No caso de São Paulo, Nikolas descreve que no caso de São Paulo, as crianças eram acompanhadas pela mãe em casa e recebiam aulas de matemática, ciência, história, geografia, inglês, latim, piano e coral, além de lerem 30 livros por ano, número 10 vezes maior do que a média do brasileiro.

“Agora, olha a inversão de valores. Ao invés de ser visto como zelo, cuidado, ela [mãe] acabou sendo condenada por abandono intelectual. E a decisão, ela cita o fato de que as meninas não gostavam de funk e sertanejo. No Paraná, foi outro caso bizarro. Uma família passou dois anos ensinando os filhos em casa com registro de atividades, acompanhamento, conteúdo regular e até atividades práticas. Mesmo assim, eles sofreram uma multa diária que chegou a quase R$ 1,5 milhão de reais. A família teve sua conta bloqueada, carro bloqueado, pressão psicológica”, descreveu o parlamentar.

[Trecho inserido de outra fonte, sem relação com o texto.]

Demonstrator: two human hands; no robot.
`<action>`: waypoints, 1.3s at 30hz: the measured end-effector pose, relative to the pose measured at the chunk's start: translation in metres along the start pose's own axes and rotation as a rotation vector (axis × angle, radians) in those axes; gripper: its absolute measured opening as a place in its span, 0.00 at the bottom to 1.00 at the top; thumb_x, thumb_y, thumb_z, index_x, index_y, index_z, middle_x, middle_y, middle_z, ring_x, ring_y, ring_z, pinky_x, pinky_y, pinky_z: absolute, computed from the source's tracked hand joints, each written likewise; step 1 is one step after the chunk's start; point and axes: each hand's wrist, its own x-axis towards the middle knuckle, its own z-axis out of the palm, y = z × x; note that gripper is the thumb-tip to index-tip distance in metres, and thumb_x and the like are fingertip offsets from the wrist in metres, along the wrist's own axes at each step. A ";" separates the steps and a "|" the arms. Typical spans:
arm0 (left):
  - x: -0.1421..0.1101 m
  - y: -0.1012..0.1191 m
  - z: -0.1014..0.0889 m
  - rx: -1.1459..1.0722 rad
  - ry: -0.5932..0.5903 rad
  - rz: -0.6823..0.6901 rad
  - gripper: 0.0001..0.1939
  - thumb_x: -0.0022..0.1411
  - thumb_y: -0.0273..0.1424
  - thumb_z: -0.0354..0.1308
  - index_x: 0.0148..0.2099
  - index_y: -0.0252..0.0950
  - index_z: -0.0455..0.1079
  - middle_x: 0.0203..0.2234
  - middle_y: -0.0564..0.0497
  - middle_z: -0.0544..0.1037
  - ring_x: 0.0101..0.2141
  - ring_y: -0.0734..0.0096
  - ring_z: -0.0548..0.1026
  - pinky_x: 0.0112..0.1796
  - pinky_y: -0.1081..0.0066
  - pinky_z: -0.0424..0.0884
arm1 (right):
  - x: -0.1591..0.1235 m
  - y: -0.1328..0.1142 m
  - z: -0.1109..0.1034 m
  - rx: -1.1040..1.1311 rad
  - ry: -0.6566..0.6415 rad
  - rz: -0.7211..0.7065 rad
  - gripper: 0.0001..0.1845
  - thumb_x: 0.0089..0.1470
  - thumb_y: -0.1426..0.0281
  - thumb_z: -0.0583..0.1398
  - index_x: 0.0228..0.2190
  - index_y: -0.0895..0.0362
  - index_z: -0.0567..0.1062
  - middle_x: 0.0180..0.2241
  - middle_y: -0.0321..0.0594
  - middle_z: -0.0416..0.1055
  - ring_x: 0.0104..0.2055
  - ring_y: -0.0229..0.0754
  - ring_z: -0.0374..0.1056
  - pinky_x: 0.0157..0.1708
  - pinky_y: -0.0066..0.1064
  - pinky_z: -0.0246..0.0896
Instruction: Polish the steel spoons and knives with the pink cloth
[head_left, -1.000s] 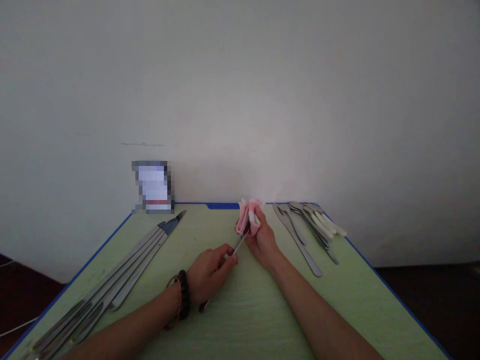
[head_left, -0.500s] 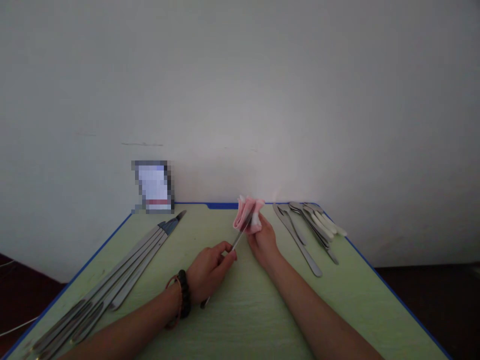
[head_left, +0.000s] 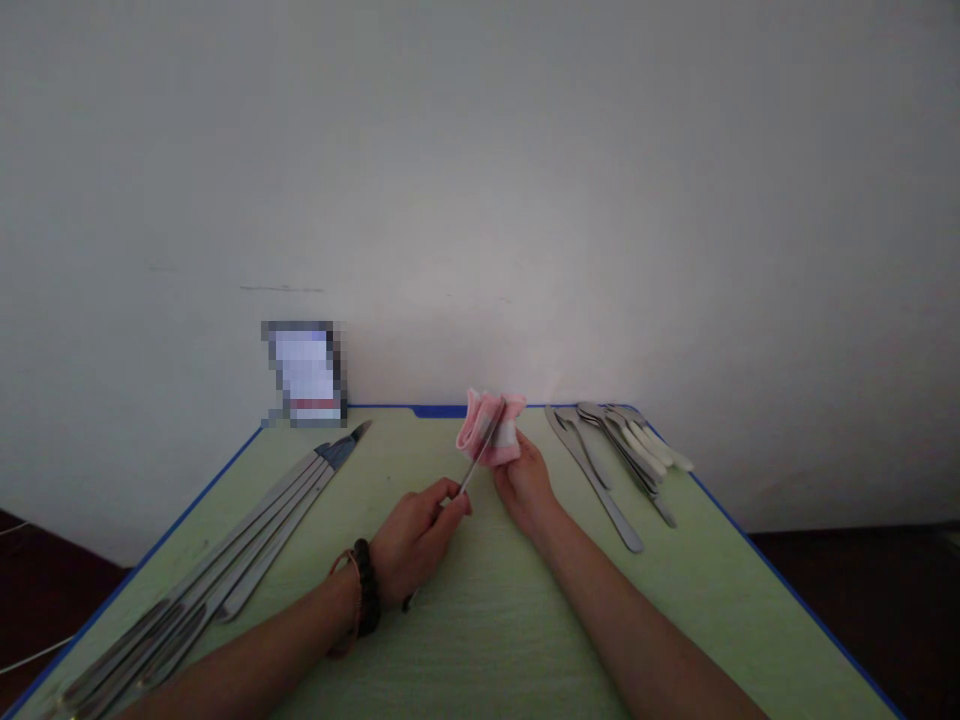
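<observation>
My left hand point(head_left: 416, 535), with a dark bead bracelet on its wrist, is closed round the handle of a thin metal knife point(head_left: 474, 465) that slants up and away from me. Its far end lies inside a folded pink and white cloth point(head_left: 489, 431). My right hand point(head_left: 525, 482) pinches that cloth round the blade, a little above the pale green table point(head_left: 480, 640). The two hands are close together at the middle of the table.
Several long metal knives point(head_left: 247, 540) lie in a row along the left of the table. A heap of spoons and other cutlery point(head_left: 619, 450), some with white handles, lies at the back right. A small blurred box point(head_left: 304, 372) stands against the wall.
The cloth and the blade have risen slightly and shifted left. My left hand has lifted a little off the table.
</observation>
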 end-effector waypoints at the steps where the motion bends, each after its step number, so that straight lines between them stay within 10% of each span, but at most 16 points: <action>1: 0.000 0.000 0.000 0.011 -0.011 0.006 0.16 0.64 0.41 0.40 0.34 0.36 0.62 0.10 0.63 0.55 0.13 0.78 0.55 0.16 0.77 0.47 | 0.001 -0.001 0.000 0.024 0.029 -0.002 0.04 0.37 0.73 0.61 0.23 0.56 0.74 0.23 0.32 0.71 0.26 0.34 0.62 0.31 0.25 0.58; 8: -0.002 0.005 -0.003 0.086 -0.056 0.051 0.15 0.63 0.40 0.42 0.33 0.36 0.63 0.11 0.62 0.57 0.14 0.78 0.56 0.18 0.77 0.50 | 0.006 -0.002 -0.002 0.114 0.162 -0.029 0.06 0.38 0.75 0.60 0.25 0.55 0.73 0.25 0.32 0.72 0.27 0.33 0.63 0.32 0.25 0.60; 17: 0.003 0.002 0.003 -0.135 0.079 -0.050 0.18 0.63 0.42 0.40 0.39 0.34 0.62 0.08 0.63 0.59 0.11 0.76 0.58 0.15 0.77 0.54 | -0.007 -0.002 0.000 -0.329 -0.117 -0.080 0.09 0.47 0.64 0.59 0.24 0.57 0.74 0.23 0.32 0.69 0.26 0.34 0.60 0.27 0.24 0.56; 33: 0.005 -0.002 0.000 0.227 0.143 0.018 0.18 0.64 0.41 0.40 0.36 0.36 0.67 0.15 0.56 0.68 0.17 0.72 0.66 0.21 0.74 0.54 | -0.014 -0.012 0.008 -0.369 -0.319 0.043 0.09 0.45 0.64 0.61 0.27 0.57 0.74 0.24 0.33 0.71 0.27 0.35 0.63 0.29 0.26 0.57; 39: 0.005 -0.002 0.000 0.406 0.071 0.012 0.17 0.65 0.39 0.39 0.37 0.37 0.66 0.20 0.51 0.73 0.22 0.67 0.71 0.24 0.73 0.55 | -0.012 -0.005 0.005 -0.505 -0.189 -0.008 0.10 0.47 0.64 0.58 0.22 0.58 0.72 0.20 0.31 0.66 0.23 0.34 0.57 0.26 0.26 0.52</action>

O Projeto de Lei (PL) 1338/2022 busca regulamentar o homeschooling no Brasil, e já foi aprovado na Câmara dos Deputados. Entretanto, a proposta ainda tramita na Comissão da Educação do Senado Federal. Nikolas Ferreira argumentou que, enquanto o texto não anda, as famílias que preferem educar os filhos em casa estão sendo prejudicadas. “Enquanto o Senado não vota isso, quem tá pagando a conta são as famílias, que ficam inseguras, estão sendo processadas, perseguidas, crianças são expostas, e decisões absurdas como essa vão se multiplicando pelo país”, pontuou o deputado.